This generator is doubly recursive and deserves a close study. When it is entered label may be subnetwork or a terminal word (like "red"). Basically, from a given state, each arc is tried. For each "word" (terminal or subnetwork) the arc label produces, we check from the target node to see if the END can be reached and yield the sentence accordingly. It is tricky.

Let's try this out.

>>> import simple
>>> import rtn
>>> for x in rtn.gen3(simple.net3,"noun",1) : print x
...
book
table
top
cover
>>> for x in rtn.gen3(simple.net3,"adjective",1) : print x
...
big
small
red
>>> for x in rtn.gen3(simple.net3,"sentence",1) : print x
...
big  book
big  table
big  top
big  cover
small  book
small  table
small  top
small  cover
red  book
red  table
red  top
red  cover
>>>

As an exercise, figure out why the words are separated by 2 spaces instead of 1.

Matching input sentences

Usually, we want to see if a given sentence is valid in the grammar and, if so, what are the constituent parts and how are they related to one another. Sometimes there are multiple possibilities. For example, with the sentence, "The book on the table that is red", you can't tell whether it is the table or the book that is red. Of course we humans will rely on context for resolving ambiguities. In the sentence, "The man wearing the hat that is green", it is almost certain that it is the hat that is green since you almost never see martians wearing hats. But computer programs cannot be expected to know such things. At least not yet! So if our grammar allows ambiguity, the matching algorithm should find multiple interpretations.

Our approach will be to generate all sentences that match an input sentence. If we are unable to find at least one match the sentence is not valid for our grammar. Later, as the match is generated we will track the structures built in subnetworks and combine them into nested list structures. The nesting will show the relationship of the parts in the same way that a sentence diagram does.

We are going to build a noun phrase grammar that includes prepositional phrases. Much like adjectives, these qualify (or zero in on) a noun. "The book on the table with a red cover" has two prepositional phrases both of which distinguish this book from, perhaps, others nearby. However, notice the ambiguity. Is the book or the table covered?

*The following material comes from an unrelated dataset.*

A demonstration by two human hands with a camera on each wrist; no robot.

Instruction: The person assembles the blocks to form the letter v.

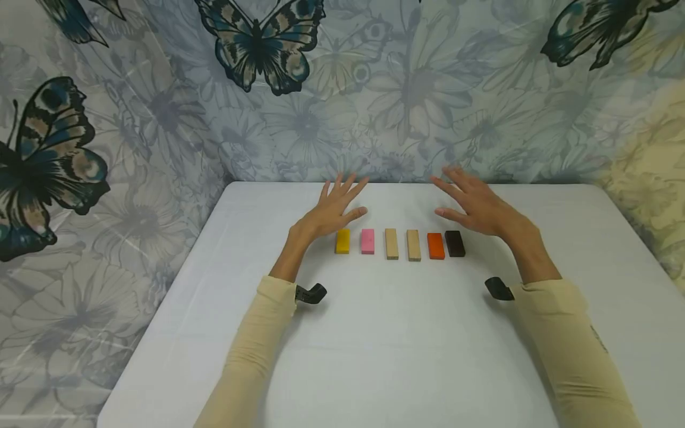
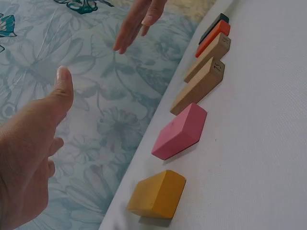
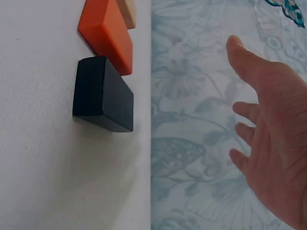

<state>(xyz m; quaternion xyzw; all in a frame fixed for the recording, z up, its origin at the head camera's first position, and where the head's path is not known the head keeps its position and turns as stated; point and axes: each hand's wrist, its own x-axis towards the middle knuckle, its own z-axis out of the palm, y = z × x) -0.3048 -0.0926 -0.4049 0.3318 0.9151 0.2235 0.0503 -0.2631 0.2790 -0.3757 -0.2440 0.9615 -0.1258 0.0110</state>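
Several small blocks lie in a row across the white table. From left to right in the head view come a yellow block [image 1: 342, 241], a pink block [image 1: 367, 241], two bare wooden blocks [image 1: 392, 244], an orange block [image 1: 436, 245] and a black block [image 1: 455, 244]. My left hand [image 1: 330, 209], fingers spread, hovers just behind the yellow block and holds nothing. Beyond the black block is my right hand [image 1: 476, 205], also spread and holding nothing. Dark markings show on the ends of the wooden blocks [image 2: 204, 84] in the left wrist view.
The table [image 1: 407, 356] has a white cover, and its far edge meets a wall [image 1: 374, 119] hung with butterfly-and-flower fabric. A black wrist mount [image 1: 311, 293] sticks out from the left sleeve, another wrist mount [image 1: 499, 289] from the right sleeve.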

Let's look at a grammar that brings this together. You can access the code in english.py . Here it is.

#
#  e n g l i s h . p y
#
END = None

net = {
    ":noun1": {
        1: (("book",END),("table",END),("top",END),("cover",END))
        },

    ":article": {
        1: (("the",END),("a",END),("an",END))
        },

    ":adjective": {
        1: (("big",END),("small",END),("red",END))
        },

    ":preposition": {
        1: (("on",END),("of",END),("in",END),("with",END))
        },

    ":noun2": {
        1: ((":article", 1), ("",2)),
        2: ((":adjective", 2), (":noun1", END))
        },

    ":prepPhrase": {
        1: ((":preposition", 2), ),
        2: ((":noun3", END), )
        },

    ":noun3": {
        1: ((":noun2", END), (":noun2", 2)),
        2: ((":prepPhrase", END), (":prepPhrase", 2))
        },
}

Let's note a few things. The names of the networks now start with a ":". There are two reasons for this. One, we can immediately see that a word represents a subnetwork rather than itself. Two, it allows the name of a subnetwork to stand for itself. Using the colon is simply a convention. The code does not care.

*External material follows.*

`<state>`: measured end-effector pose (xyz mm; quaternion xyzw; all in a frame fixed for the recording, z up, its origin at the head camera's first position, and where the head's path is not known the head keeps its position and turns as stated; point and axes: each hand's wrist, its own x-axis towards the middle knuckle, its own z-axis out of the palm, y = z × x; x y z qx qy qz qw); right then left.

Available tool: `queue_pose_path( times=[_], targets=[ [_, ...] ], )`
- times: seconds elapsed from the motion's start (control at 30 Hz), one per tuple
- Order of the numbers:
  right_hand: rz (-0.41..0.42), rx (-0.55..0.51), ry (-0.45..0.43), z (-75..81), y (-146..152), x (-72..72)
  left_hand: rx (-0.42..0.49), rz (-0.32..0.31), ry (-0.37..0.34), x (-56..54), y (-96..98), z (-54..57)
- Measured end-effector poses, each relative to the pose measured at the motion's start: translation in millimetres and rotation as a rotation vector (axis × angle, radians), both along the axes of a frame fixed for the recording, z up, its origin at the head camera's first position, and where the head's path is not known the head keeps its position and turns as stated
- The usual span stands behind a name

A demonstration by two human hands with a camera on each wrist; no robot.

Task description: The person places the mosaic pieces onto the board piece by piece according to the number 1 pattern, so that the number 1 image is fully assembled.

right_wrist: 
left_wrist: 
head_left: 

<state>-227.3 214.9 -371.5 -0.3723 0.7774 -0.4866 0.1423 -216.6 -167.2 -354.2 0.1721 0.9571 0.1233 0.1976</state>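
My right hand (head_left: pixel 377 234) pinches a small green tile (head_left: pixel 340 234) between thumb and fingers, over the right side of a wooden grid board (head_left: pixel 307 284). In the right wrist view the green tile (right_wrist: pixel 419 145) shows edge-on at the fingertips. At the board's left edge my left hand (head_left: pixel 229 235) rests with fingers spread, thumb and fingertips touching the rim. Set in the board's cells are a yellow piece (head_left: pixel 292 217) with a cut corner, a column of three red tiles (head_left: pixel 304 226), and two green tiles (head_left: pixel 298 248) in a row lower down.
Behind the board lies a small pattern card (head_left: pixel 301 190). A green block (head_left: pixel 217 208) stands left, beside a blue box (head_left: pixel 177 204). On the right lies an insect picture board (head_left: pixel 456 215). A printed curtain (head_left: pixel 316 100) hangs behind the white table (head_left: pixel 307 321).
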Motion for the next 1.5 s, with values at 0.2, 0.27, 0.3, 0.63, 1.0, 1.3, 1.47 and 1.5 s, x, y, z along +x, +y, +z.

So, here we have basic nouns (:noun1) like "book" and "table", modified nouns (:noun2) that include a possible article (the, a) and perhaps adjectives (red, big) and now noun phrases (noun3) that include prepositional phrases

Two special things need to be brought to attention. First, notice the ("",2) in state 1 in the :noun2 network. If an :article is not found, we basically can proceed to state2 for free, without consuming any input

Next, notice that in state 2 of :prepPhrase the noun inside the prepositional phrase is also a :noun3. That means, of course, that its noun can also be modified by its own prepositional phrase. We'll see the implications of that shortly.

The match generator

Our first match generator is very simliar to gen3 above.

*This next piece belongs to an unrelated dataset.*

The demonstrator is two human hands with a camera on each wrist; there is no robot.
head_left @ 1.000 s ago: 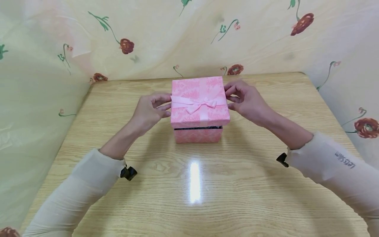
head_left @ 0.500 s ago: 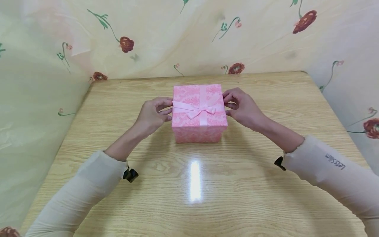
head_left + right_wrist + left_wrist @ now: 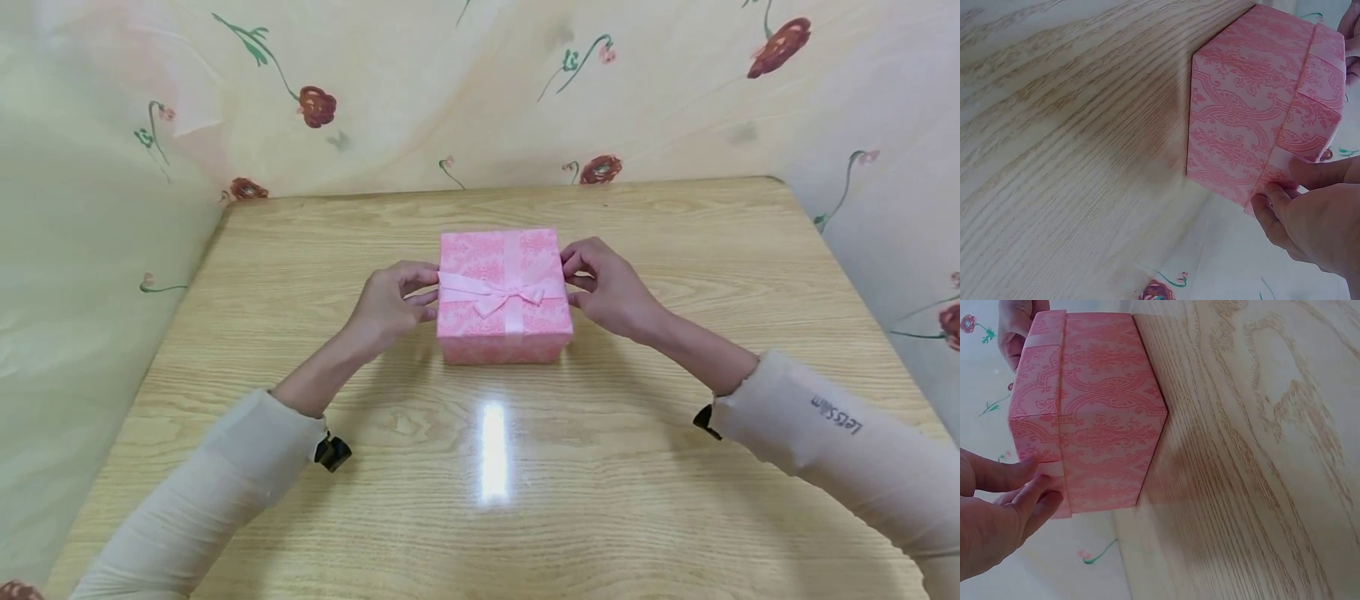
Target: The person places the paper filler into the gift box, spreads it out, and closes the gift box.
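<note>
Two hands are meeting on one pink box, which is sitting near the middle of the wooden table, well in from every edge. Lid is lying fully down over the base, no gap showing along its rim; a pale ribbon with a bow is crossing the top.

Left hand is pinching the left side of the lid, thumb and fingertips curling onto the ribbon band where it is wrapping over the edge. Right hand is doing the same on the opposite side, fingers bent and pressing on the lid's rim at the ribbon. Neither hand is reaching under the base; both are gripping high, on the lid only.

Flowered cloth is hanging behind and to both sides of the table.

Risks, as judged from here:
- Grip sitting on the lid alone: any lift is likely raising the lid and leaving the base behind
- Uneven pressure from one side could be tilting the lid so it jams askew
- Fingers resting on the ribbon could be dragging it off line or crushing the bow
- A sideways push may be sliding the light box across the smooth table
</note>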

def match1(network, label, state, input) :
    if   state == END : yield input[:]
    elif not input    : return
    elif not network.get(label) :
        if label == ""       : yield input[0:]  # free pass
        if label == input[0] : yield input[1:]
    else :
        net = network[label]
        p = net[state]; s = ""
        for labl,nextState in p :
            for input1 in match1(network,labl, 1, input) :
                for rest in match1 (network,label,nextState, input1) :
                    yield rest

It's mostly the same code with the addition of "input" to be matched. The input consists of words in a list like "['the','big','red','book']". As possibilities are generated they must match the input and as that happens the REST of the input is yielded as a result. At the single word level this is "yield input[1:]" and at the phrase level this is "yield rest".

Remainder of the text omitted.